La Russie a annoncé avoir fait une proposition à la France concernant le chercheur français Laurent Vinatier, emprisonné depuis juin 2024 et risquant 20 ans de prison pour espionnage. Le président Emmanuel Macron est pleinement mobilisé pour obtenir sa libération rapide, tandis que sa famille espère un retour pour les fêtes. Le Kremlin indique que la balle est désormais dans le camp de Paris.
Laurent Vinatier, chercheur français de 49 ans spécialiste de l'espace post-soviétique, a été arrêté le 6 juin 2024 à Moscou. Employé par le Centre pour le dialogue humanitaire, une ONG suisse axée sur la médiation dans des conflits comme celui en Ukraine, il a été condamné en octobre 2024 à trois ans de prison pour ne pas s'être enregistré comme «agent de l'étranger» après avoir collecté des informations militaires. Il a reconnu les faits mais plaidé l'ignorance. Désormais accusé d'espionnage, il risque 20 ans d'incarcération, avec un possible nouveau procès fin février 2026.

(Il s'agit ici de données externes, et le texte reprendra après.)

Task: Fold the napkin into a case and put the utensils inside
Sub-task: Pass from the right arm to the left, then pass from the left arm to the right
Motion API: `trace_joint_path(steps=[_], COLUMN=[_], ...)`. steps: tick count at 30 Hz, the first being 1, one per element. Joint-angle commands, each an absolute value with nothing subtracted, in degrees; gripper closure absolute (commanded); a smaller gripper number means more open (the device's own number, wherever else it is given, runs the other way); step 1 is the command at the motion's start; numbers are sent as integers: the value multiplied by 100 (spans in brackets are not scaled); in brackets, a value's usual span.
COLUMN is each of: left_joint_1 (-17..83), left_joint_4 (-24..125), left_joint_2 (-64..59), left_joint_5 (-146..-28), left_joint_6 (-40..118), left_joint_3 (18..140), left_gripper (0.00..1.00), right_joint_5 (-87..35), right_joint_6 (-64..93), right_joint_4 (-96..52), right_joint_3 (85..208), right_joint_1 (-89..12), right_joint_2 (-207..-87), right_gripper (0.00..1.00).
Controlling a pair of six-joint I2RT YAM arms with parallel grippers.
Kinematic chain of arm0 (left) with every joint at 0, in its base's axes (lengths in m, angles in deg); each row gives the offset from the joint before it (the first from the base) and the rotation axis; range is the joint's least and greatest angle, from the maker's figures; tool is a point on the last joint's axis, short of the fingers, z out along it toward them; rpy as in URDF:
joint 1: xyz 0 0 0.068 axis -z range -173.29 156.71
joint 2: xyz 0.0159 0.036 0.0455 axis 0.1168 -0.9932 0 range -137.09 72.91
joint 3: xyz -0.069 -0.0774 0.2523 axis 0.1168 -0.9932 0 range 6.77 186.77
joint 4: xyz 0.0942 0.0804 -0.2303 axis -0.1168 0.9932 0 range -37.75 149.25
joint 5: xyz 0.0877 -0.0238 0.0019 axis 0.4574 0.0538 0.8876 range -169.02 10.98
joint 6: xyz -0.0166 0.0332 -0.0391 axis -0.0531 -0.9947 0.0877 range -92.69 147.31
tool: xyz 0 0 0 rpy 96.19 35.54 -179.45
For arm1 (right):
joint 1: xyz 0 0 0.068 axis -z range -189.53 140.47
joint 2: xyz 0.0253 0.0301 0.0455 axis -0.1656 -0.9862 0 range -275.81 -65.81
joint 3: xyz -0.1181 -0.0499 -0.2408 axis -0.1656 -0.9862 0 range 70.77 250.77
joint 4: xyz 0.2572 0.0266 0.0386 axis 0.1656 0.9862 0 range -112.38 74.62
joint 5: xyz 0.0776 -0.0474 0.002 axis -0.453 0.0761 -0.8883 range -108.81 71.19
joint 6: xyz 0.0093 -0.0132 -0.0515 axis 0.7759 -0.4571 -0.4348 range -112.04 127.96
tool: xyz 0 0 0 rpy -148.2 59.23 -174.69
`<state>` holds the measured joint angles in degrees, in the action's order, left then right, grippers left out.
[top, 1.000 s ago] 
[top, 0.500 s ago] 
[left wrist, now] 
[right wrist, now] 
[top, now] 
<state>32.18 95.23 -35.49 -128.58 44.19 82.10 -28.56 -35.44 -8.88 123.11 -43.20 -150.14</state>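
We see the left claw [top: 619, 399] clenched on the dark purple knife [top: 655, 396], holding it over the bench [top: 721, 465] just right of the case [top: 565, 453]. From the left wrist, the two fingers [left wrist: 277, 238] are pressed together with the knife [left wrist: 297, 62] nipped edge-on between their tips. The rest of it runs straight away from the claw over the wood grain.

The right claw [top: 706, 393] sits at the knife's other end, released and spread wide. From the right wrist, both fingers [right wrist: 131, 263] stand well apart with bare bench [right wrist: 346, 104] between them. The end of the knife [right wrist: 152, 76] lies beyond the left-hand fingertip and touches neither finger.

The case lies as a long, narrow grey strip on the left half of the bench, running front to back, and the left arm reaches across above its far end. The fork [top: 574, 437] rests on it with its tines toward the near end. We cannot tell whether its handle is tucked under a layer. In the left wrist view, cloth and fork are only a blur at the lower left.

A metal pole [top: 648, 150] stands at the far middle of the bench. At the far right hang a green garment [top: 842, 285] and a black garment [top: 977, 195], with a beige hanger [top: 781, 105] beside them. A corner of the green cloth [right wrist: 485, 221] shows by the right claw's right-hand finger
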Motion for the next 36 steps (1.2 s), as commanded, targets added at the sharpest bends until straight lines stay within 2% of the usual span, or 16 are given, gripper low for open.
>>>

Le 25 décembre 2025, le porte-parole du Kremlin, Dmitri Peskov, a révélé qu'une «proposition» avait été faite à la France concernant Vinatier. «Il y a eu des contacts appropriés entre notre partie et les Français. En effet, une proposition a été faite aux Français concernant Vinatier», a-t-il déclaré, ajoutant : «La balle est dans le camp de la France maintenant». Lors de sa conférence de presse annuelle, Vladimir Poutine a affirmé ne rien savoir de l'affaire mais promis de s'informer et de faire tout son possible si la loi russe le permet.
Côté français, l'entourage d'Emmanuel Macron a indiqué que le président «suit avec la plus grande attention la situation» et «demeure pleinement mobilisé pour obtenir sa libération le plus rapidement possible, avec l’appui des services de l’État». Le ministère des Affaires étrangères a précisé que «l’ensemble des services de l’État [...] sont pleinement mobilisés» et que le consulat à Moscou rend visite à Vinatier aussi souvent que les autorités pénitentiaires le permettent.
Son avocat, Me Frédéric Belot, représente aussi les parents de Vinatier. «Nous sommes pleins d’espoir, mais c’est un espoir prudent», a-t-il confié au Figaro. La famille espère une libération pour le Noël orthodoxe le 7 janvier, avec confiance en la diplomatie française. Paris accuse la Russie de retenir des Occidentaux en otage, sur fond de tensions liées à la guerre en Ukraine.